Please, without the pictures, retype exactly the lines from the start of the material through the line that holds "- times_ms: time".
Top of Collected material
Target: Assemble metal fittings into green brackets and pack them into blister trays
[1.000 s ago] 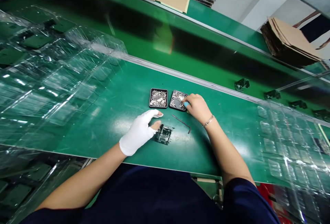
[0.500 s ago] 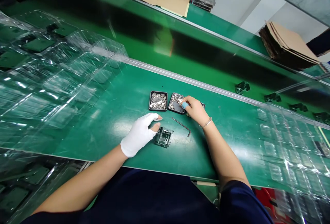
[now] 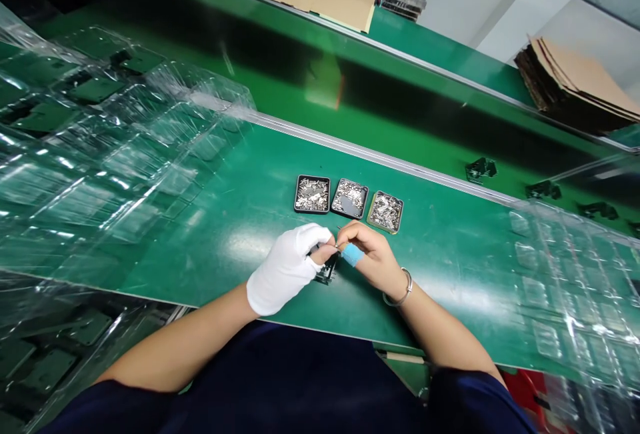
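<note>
- My left hand (image 3: 287, 269), in a white cloth glove with bare fingertips, is curled, thumb and finger drawn close together; I cannot tell whether they grip anything.
- My right hand (image 3: 375, 259), bare with a blue band round one digit, meets it, nearly closed, its fingertips pinching a tiny shiny piece (image 3: 337, 247).
- Just under my hands, a small dark part (image 3: 326, 275) lies partly hidden on the glossy green worktop (image 3: 235, 187).
- Beyond, side by side, sit three squarish trays of silvery bits: a black-rimmed left tray (image 3: 311, 211), a black-rimmed middle tray (image 3: 347, 207), a yellowish-edged right tray (image 3: 384, 229).
- Clear plastic moulded sheets (image 3: 150, 134) lie far left.
</note>
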A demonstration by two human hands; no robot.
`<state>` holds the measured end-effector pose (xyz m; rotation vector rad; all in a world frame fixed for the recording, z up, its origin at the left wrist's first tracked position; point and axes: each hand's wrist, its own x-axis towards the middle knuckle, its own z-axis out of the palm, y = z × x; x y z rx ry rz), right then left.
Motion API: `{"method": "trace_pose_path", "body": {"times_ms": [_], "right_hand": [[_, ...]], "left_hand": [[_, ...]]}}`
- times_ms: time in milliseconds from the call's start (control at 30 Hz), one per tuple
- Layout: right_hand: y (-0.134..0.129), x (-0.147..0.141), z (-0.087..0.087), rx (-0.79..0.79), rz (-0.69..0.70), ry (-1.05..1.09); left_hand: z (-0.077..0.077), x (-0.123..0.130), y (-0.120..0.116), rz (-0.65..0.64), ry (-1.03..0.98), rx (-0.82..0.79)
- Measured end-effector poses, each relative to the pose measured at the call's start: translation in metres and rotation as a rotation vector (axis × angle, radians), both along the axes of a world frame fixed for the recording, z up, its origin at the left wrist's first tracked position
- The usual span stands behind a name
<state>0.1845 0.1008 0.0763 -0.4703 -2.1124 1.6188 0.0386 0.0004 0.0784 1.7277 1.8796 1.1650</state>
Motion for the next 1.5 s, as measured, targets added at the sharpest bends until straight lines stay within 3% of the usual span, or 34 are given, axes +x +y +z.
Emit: {"method": "trace_pose_path", "body": {"times_ms": [133,233,300,367,467,600,833,967,1100,1300,1400,1500], "right_hand": [[0.003,0.006,0.005,-0.129,0.114,-0.114],[0.003,0.012,0.009,-0.165,0.276,-0.162],[0.003,0.016,0.008,-0.093,0.295,-0.142],[0.004,0.020,0.004,0.034,0.210,-0.136],[0.005,0.024,-0.004,0.230,0.079,-0.187],[0.002,0.022,-0.012,0.430,0.074,-0.237],[-0.003,0.021,-0.018,0.584,0.077,-0.304],[-0.005,0.021,-0.017,0.653,0.083,-0.425],[-0.010,0.020,-0.016,0.667,0.026,-0.501],[-0.015,0.018,-0.017,0.446,-0.022,-0.354],[-0.019,0.015,-0.016,0.502,0.000,-0.342],[-0.022,0.013,-0.017,0.558,0.013,-0.352]], "left_hand": [[-0.003,-0.003,-0.006,-0.144,0.285,0.092],[-0.005,-0.004,-0.014,-0.267,0.320,0.035],[-0.010,-0.006,-0.020,-0.261,0.229,0.020],[-0.020,-0.009,-0.025,-0.196,0.119,-0.005],[-0.037,-0.011,-0.028,-0.184,0.010,-0.172],[-0.048,-0.005,-0.024,-0.152,-0.123,-0.256],[-0.035,0.007,-0.017,-0.128,0.064,-0.077],[-0.038,0.009,-0.019,-0.112,0.202,-0.031],[-0.041,0.009,-0.021,-0.094,0.199,-0.017],[-0.024,-0.002,-0.017,-0.207,0.040,-0.181],[-0.013,-0.006,-0.010,-0.221,0.204,-0.282],[-0.008,-0.006,-0.005,-0.209,0.370,-0.282]]}}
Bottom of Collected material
▸ **Answer box**:
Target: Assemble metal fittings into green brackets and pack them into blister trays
[1.000 s ago] 
[0.500 s ago] 
[now] 
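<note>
- My left hand (image 3: 287, 269), in a white cloth glove with bare fingertips, is curled, thumb and finger drawn close together; I cannot tell whether they grip anything.
- My right hand (image 3: 375, 259), bare with a blue band round one digit, meets it, nearly closed, its fingertips pinching a tiny shiny piece (image 3: 337, 247).
- Just under my hands, a small dark part (image 3: 326, 275) lies partly hidden on the glossy green worktop (image 3: 235, 187).
- Beyond, side by side, sit three squarish trays of silvery bits: a black-rimmed left tray (image 3: 311, 211), a black-rimmed middle tray (image 3: 347, 207), a yellowish-edged right tray (image 3: 384, 229).
- Clear plastic moulded sheets (image 3: 150, 134) lie far left.
</note>
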A demonstration by two human hands; no robot.
`<state>` holds the measured end-effector pose (xyz m; rotation vector rad; all in a world frame fixed for the recording, z up, its origin at the left wrist's first tracked position; point and axes: each hand's wrist, its own x-axis towards the middle knuckle, its own z-axis out of the palm, y = z × x; x y z rx ry rz), right then left.
Motion API: `{"method": "trace_pose_path", "body": {"times_ms": [_], "right_hand": [[_, ...]], "left_hand": [[_, ...]]}}`
- times_ms: time in milliseconds from the call's start (control at 30 Hz), one per tuple

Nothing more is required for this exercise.